> _Exercise objective_: Only certain lines below are wanted: those starting at the line containing "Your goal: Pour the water" and ending at the line containing "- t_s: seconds", both included, each retyped exactly.

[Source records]
::::

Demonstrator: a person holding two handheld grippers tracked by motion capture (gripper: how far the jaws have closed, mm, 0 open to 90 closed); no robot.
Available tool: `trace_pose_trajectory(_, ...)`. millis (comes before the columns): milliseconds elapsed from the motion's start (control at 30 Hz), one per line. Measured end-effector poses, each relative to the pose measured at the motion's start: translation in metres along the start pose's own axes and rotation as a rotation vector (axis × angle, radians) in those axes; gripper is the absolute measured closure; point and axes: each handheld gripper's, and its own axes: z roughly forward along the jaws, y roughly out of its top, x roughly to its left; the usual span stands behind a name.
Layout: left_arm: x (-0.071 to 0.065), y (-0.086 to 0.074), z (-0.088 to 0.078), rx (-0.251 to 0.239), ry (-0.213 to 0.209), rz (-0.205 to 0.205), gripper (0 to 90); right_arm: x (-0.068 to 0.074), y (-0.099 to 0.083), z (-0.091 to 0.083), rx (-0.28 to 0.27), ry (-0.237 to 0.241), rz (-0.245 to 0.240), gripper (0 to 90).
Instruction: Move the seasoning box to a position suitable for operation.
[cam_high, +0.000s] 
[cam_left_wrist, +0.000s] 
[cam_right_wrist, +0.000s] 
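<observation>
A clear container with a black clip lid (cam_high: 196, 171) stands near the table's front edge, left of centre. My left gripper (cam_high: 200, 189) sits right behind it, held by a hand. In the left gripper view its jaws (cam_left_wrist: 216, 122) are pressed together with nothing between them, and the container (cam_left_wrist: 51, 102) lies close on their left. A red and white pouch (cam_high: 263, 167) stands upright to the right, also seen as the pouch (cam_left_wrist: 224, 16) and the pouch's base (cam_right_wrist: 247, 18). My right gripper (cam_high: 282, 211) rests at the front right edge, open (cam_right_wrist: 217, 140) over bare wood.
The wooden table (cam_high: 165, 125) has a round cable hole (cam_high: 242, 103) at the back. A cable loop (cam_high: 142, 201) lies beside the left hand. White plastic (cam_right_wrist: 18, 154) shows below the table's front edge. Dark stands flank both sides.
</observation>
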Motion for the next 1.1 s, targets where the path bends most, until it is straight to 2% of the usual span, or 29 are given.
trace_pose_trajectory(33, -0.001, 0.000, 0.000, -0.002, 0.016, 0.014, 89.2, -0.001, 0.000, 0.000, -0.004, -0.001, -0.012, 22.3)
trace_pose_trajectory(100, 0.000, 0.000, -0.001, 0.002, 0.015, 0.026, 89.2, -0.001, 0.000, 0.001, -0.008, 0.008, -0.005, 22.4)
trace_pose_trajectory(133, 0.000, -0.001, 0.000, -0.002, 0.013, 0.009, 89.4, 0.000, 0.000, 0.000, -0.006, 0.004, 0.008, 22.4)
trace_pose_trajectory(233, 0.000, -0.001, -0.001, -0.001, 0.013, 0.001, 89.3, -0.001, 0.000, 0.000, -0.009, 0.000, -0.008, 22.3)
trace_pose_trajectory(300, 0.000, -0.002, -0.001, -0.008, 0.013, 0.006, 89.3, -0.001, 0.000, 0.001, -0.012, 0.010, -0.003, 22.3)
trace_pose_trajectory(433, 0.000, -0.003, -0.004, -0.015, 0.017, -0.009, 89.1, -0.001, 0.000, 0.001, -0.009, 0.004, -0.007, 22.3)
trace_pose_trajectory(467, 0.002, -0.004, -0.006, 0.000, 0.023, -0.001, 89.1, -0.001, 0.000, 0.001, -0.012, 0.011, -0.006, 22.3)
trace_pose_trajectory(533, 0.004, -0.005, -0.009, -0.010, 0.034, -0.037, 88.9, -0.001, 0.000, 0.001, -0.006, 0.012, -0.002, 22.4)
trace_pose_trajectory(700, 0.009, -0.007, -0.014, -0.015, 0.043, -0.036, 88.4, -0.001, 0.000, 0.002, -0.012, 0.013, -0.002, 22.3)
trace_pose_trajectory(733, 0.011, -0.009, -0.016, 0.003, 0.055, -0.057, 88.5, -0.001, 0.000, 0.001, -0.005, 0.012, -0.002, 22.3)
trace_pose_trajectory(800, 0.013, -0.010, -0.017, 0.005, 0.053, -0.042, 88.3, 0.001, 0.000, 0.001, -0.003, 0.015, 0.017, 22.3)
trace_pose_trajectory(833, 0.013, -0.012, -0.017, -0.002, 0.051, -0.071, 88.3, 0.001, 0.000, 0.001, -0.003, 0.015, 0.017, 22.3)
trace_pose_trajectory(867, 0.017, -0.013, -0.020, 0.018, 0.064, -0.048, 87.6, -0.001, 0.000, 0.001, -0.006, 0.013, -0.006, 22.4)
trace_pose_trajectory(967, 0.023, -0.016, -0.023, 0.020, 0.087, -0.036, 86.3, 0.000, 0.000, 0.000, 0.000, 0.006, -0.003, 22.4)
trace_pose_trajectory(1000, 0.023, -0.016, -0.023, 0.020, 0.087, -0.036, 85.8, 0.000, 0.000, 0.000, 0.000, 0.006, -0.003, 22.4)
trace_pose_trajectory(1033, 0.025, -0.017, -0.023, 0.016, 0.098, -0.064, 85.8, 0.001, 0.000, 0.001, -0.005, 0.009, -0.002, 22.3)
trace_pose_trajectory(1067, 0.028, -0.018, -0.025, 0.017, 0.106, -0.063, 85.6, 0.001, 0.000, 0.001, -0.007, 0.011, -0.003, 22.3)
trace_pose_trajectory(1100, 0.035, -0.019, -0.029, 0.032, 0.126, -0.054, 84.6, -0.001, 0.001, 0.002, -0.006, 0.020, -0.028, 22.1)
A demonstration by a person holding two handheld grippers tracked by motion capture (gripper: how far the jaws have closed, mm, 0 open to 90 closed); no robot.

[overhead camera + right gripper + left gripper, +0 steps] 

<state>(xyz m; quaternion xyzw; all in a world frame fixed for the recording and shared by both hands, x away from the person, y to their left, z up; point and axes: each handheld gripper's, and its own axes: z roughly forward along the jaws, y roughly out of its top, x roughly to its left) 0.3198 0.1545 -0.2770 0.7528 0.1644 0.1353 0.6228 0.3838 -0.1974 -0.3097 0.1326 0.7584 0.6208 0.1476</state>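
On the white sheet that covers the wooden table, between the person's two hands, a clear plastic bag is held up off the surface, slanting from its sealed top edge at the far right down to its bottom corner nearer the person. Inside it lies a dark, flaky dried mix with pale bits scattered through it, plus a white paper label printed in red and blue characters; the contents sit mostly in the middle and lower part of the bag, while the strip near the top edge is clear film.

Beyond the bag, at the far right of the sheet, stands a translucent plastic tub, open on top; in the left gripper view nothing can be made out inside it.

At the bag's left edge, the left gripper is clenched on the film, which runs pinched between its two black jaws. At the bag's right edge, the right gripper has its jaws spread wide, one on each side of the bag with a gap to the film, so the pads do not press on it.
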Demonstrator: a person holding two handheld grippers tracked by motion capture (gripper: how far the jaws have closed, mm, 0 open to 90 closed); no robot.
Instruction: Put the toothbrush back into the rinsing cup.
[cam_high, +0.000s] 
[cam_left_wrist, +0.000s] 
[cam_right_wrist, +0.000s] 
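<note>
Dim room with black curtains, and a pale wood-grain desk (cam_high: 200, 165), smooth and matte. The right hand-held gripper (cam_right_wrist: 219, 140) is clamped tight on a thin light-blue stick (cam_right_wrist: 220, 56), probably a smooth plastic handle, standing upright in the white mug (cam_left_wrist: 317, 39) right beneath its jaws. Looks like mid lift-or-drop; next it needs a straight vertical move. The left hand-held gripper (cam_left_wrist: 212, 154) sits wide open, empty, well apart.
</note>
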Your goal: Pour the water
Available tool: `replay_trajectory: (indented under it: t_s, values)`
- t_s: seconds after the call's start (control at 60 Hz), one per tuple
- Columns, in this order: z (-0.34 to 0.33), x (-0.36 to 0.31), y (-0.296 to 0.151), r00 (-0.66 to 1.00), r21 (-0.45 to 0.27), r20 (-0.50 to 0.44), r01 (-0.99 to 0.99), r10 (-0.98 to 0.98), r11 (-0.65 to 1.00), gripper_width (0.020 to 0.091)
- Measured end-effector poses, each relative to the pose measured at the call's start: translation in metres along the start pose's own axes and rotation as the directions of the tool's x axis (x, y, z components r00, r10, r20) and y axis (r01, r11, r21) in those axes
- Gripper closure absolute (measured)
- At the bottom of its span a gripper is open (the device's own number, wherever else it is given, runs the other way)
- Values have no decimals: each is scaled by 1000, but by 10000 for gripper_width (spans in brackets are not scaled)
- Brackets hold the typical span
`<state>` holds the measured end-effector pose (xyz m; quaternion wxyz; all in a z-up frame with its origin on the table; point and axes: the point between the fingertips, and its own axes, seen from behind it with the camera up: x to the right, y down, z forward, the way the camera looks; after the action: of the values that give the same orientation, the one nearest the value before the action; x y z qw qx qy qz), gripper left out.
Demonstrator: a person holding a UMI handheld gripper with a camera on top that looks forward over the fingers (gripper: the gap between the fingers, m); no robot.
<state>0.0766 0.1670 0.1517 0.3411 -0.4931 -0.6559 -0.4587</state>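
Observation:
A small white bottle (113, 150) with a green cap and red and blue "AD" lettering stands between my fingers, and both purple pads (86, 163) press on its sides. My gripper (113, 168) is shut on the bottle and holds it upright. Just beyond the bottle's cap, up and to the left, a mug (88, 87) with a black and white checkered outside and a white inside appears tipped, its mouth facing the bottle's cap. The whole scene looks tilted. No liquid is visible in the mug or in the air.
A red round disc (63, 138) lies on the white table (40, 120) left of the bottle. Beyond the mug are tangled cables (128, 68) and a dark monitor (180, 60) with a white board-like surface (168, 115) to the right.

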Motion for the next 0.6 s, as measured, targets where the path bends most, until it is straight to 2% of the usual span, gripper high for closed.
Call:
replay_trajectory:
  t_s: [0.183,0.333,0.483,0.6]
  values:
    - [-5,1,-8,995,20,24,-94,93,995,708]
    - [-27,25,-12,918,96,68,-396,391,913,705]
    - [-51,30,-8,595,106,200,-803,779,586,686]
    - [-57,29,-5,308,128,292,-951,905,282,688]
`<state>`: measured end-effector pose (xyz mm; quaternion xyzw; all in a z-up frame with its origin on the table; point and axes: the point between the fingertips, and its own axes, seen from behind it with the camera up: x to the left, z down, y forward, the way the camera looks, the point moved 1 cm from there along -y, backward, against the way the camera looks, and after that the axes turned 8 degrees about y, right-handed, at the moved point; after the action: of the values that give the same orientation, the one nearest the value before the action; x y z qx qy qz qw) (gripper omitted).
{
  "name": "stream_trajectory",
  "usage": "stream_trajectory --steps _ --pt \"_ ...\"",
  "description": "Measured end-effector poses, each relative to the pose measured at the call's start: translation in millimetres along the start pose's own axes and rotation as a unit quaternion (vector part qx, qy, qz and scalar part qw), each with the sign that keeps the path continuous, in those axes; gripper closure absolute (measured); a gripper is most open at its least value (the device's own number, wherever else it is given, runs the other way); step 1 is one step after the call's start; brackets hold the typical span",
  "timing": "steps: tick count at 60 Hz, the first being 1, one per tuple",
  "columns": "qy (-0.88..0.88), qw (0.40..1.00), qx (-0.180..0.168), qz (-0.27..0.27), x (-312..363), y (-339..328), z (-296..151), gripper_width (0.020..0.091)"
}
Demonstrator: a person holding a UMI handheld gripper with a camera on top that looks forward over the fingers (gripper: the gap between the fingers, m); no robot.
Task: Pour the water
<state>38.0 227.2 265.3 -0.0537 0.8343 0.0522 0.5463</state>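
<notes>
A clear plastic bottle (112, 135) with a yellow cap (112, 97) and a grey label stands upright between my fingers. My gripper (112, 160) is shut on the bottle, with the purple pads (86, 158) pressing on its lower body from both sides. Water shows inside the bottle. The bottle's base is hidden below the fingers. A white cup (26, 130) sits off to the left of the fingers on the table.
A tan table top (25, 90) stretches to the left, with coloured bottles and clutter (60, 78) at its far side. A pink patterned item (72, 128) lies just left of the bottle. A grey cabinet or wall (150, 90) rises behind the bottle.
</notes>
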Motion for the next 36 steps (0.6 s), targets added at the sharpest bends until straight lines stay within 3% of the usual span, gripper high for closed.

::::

> _Result for this exercise_:
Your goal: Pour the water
Available tool: `replay_trajectory: (indented under it: t_s, values)`
- t_s: seconds after the call's start (control at 60 Hz), one per tuple

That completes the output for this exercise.